It’s been 54 years since Mary Poppins was released, and the release of Mary Poppins Returns sets a new record for the longest gap between original and sequel. Why the delay? P.L. Travers (if you don’t know who that is, go and watch Saving Mr Banks and come back, because Emma Thompson) was repeatedly approached and repeatedly refused her permission. Her estate, it seems, was more open to negotiation or perhaps didn’t have such strong feelings about animated penguins…
In any case, I was dubious about this film, to say the least. I’d been deliberately avoiding the trailers, pop-up adverts and so on. I wanted to see it clean. There were reasons to be cheerful – Emily Blunt as Mary with blessings from Julie Andrews, a stellar writing team for the new songs, Rob Marshall at the helm – but in this generation of Disney just pumping out live action versions of its historical successes – I was more pessimist than positive in my outlook.

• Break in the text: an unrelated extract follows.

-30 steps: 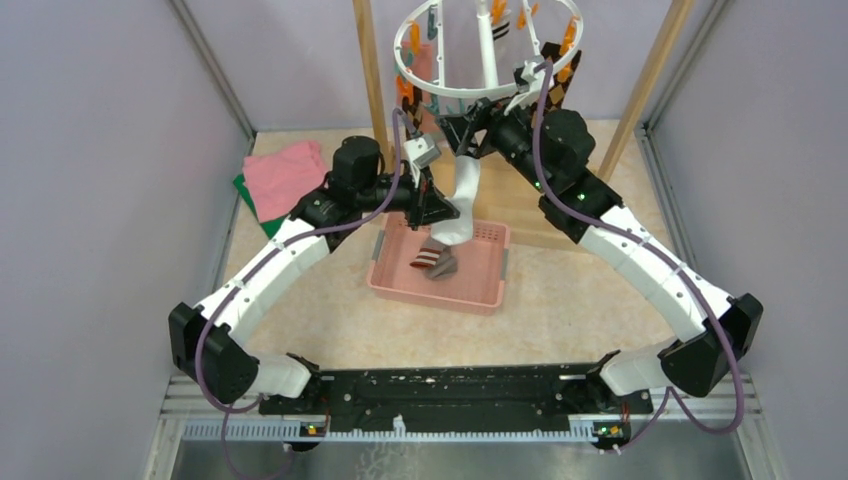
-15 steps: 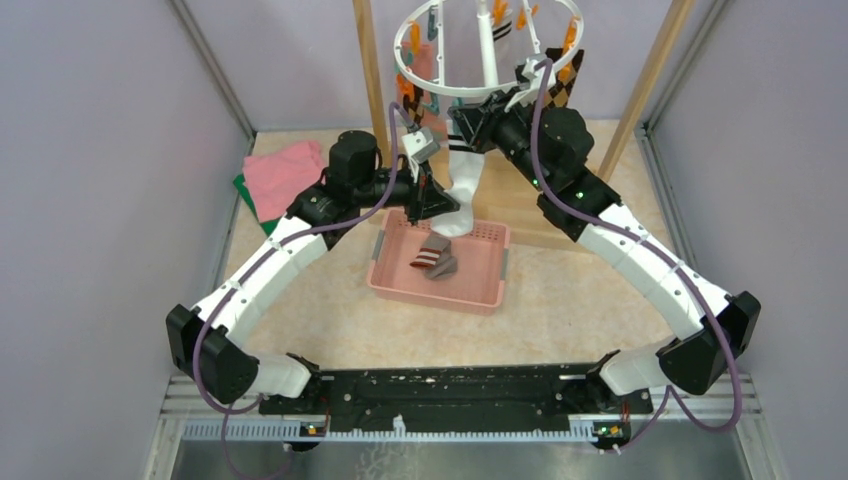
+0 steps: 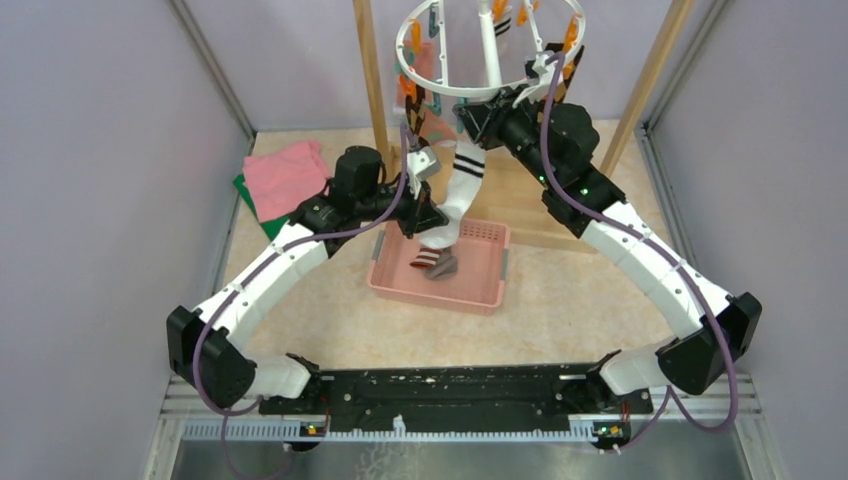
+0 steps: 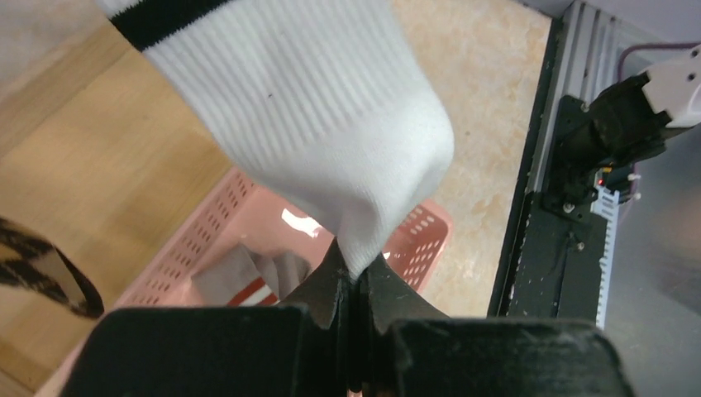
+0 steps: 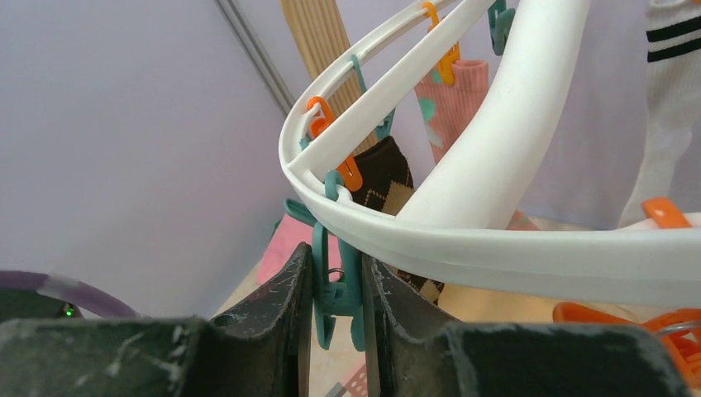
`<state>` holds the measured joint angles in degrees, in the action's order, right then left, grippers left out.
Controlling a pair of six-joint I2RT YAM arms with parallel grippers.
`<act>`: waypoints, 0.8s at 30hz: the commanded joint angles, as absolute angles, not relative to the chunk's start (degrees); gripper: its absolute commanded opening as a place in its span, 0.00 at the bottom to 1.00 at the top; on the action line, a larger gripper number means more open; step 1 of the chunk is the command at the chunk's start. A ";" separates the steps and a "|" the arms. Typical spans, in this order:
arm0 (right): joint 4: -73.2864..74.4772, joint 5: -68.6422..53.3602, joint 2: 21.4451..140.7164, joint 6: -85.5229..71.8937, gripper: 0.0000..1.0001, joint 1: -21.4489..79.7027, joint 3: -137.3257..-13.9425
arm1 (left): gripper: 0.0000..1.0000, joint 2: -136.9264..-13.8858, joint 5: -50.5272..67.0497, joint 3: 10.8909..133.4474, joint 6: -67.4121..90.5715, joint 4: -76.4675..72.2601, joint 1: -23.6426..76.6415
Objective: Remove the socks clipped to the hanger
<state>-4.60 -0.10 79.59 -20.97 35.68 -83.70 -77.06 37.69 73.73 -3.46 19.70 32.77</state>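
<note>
While the left claw [image 4: 354,277], low and left of centre, stays clamped on the toe of the white sock [image 4: 331,141] above the pink basket [image 3: 470,300], the sock's black-striped cuff now shows, drawn up toward the hanger [image 3: 490,55]. Further right, the right claw [image 5: 335,277] has risen to the ring and pinches a teal clip [image 5: 332,302]; if that clip holds this sock, which I cannot confirm, squeezing it should let the sock drop into the basket.

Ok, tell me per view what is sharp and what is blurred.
Top external: evenly lit, sharp throughout, no glare. Left wrist: white sock crisp, its ribbing shows; the near jaws are dark and soft. Right wrist: teal clip and hanger clear.
</note>
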 commanded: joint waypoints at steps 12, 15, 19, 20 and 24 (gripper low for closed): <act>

On the live action remakes, I do understand the ‘it’s for a new generation’ argument, but seeing the Dumbo trailer last night I was all UGH not another one. I suppose it really comes down to if you have loved (or are indifferent to) the original – I didn’t want to see the Total Recall remake either, but realise I have no problem with say the 90’s version of Miracle on 34th Street. In any case, let the kids have their CGI elephant I’ll stick to hand drawn.
So a part of me was expecting Poppins to be a shot by shot remake masquerading as a sequel. Or that it would try and be clever, perhaps put some knowing nods to the adults in the audience, perhaps up the peril – this generation has been raised on Marvel they are not going be scared of characters Dawes Sr like I was (as an aside I didn’t know until I was a grown up that was Dick Van Dyke as well…), such scary wheezing…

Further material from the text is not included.